Это мы, Господи, пред Тобою… (Польская) - страница 54

«На слободу, Борисовна, по чистой нас на слободу!» Много месяцев не видела я таких брызжущих счастьем глаз. Оказывается, вчера вечером был получен приказ: всех матерей с грудными и больными детьми отпустить из ПФЛ по прежним местам жительства.

Тогда же уехала, обливаясь слезами стыда перед взрослыми своими детьми, и мать Кости. Но мать Алика оставили на поселении в Сибири, прикрепленной к шахте. Она была «чуждый элемент» — дочь власовского попа, ее надлежало «проверять трудом». Я потом встречала ее в огромном пришахтном общежитии для нашего «контингента», выпущенных на спецпоселение.

Еще работала я в санчасти, когда мать троих детей Лихомировых положили в бреду в нашу больничку. Она болела тяжело, и ее увезли в больницу городскую. Детей: Тоську, Толика и маленькую Женьку — в круглосуточные ясли. Вещи их мгновенно раскрали жадные завяслями, к моему назначению на эту работу у детей осталось лишь огромное красное итальянское стеганое одеяло, в скитаниях замурзанное невероятно. Оно служило детям и матрасом, и укрывищем. «Тепло, как в печке», — говорила Тоська, бывало. Дети встречали сибирскую зиму только с этой одной теплой вещью. Вечно сопливая, небережливая Женька разбила свои ботиночки и осталась совсем босая. Кишечник она очищала где попало, как зверек. Об этой сестренке Толик говаривал сокрушенно: «Ну в кого она у нас такая некультурная!» Старшая Тоська же сама о себе говорила: «У, я не пропаду! Я — ушлая. А вот Толика жалко: он у нас интеллигент». Мальчик, лет десяти, действительно, был чудесный, умненький и все спрашивал меня: нельзя ли ему будет, подросши, жениться на нашей любимице, грудной Наденьке, прелестной, удивительно чистоплотной и спокойной малютке. Толик всех уверял, что она — «заколдованная принцесса» (отзвук давно читанных сказок), и предложил называть ее «Дюймовочкой».
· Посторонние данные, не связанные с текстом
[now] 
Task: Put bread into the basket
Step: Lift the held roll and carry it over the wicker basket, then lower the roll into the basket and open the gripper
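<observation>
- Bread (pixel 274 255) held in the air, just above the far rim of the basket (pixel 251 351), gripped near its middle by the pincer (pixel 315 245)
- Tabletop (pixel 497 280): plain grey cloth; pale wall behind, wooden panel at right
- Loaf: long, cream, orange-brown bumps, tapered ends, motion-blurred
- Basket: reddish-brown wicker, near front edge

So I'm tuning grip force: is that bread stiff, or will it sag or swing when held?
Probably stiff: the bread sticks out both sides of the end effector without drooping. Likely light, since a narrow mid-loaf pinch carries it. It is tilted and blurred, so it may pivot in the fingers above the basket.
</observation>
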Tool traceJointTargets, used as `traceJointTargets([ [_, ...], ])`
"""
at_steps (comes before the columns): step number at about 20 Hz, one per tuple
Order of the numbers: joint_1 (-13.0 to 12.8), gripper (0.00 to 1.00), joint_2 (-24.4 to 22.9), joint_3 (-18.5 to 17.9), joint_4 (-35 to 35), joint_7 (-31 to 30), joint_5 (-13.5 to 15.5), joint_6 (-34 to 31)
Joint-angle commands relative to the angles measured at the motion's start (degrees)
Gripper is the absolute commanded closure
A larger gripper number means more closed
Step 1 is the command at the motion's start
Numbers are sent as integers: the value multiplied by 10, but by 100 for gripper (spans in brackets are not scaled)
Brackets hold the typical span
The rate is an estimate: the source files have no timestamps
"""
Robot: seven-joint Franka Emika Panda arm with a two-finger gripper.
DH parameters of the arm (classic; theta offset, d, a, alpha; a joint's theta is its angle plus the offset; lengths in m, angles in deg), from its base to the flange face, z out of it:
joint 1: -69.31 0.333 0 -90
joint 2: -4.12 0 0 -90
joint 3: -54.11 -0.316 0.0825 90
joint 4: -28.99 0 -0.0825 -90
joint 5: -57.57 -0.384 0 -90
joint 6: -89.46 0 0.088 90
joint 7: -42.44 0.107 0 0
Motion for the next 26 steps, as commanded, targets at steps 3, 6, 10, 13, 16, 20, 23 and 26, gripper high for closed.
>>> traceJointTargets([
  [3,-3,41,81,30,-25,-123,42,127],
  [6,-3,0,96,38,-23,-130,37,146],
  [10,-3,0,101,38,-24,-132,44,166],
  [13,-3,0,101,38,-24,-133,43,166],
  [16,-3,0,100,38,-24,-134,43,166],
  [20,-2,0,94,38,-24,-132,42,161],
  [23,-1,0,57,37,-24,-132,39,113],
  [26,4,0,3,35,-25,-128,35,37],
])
Шли месяцы. Мать из больницы не возвращалась. Лагерная администрация, к которой я не раз обращалась, заявляла, что ничего о Лихомировой не известно. «Наверное, наша мама умерла!» — тосковали дети, уже потерявшие отца во время жестокой нашей репатриации. И привыкали к сиротству. Я, ставши завяслями, произвела инвентаризацию их скуднейшего имущества, приготовила его к зиме, вывела вшей, вывела Женькины вавки, которыми она была покрыта с головы до ног. Дети Лихомировы ко мне привязались крепко. Мое слово было для них — закон, как сказала Тоська. В моем лице они, вероятно, впервые за время своего жестокого пути встретили порядочность и сострадание. Тоську, привыкшую хитрить и лгать, сокрушала моя «простота», как она выражалась. Порою Тоська вступала со мною в «философские споры».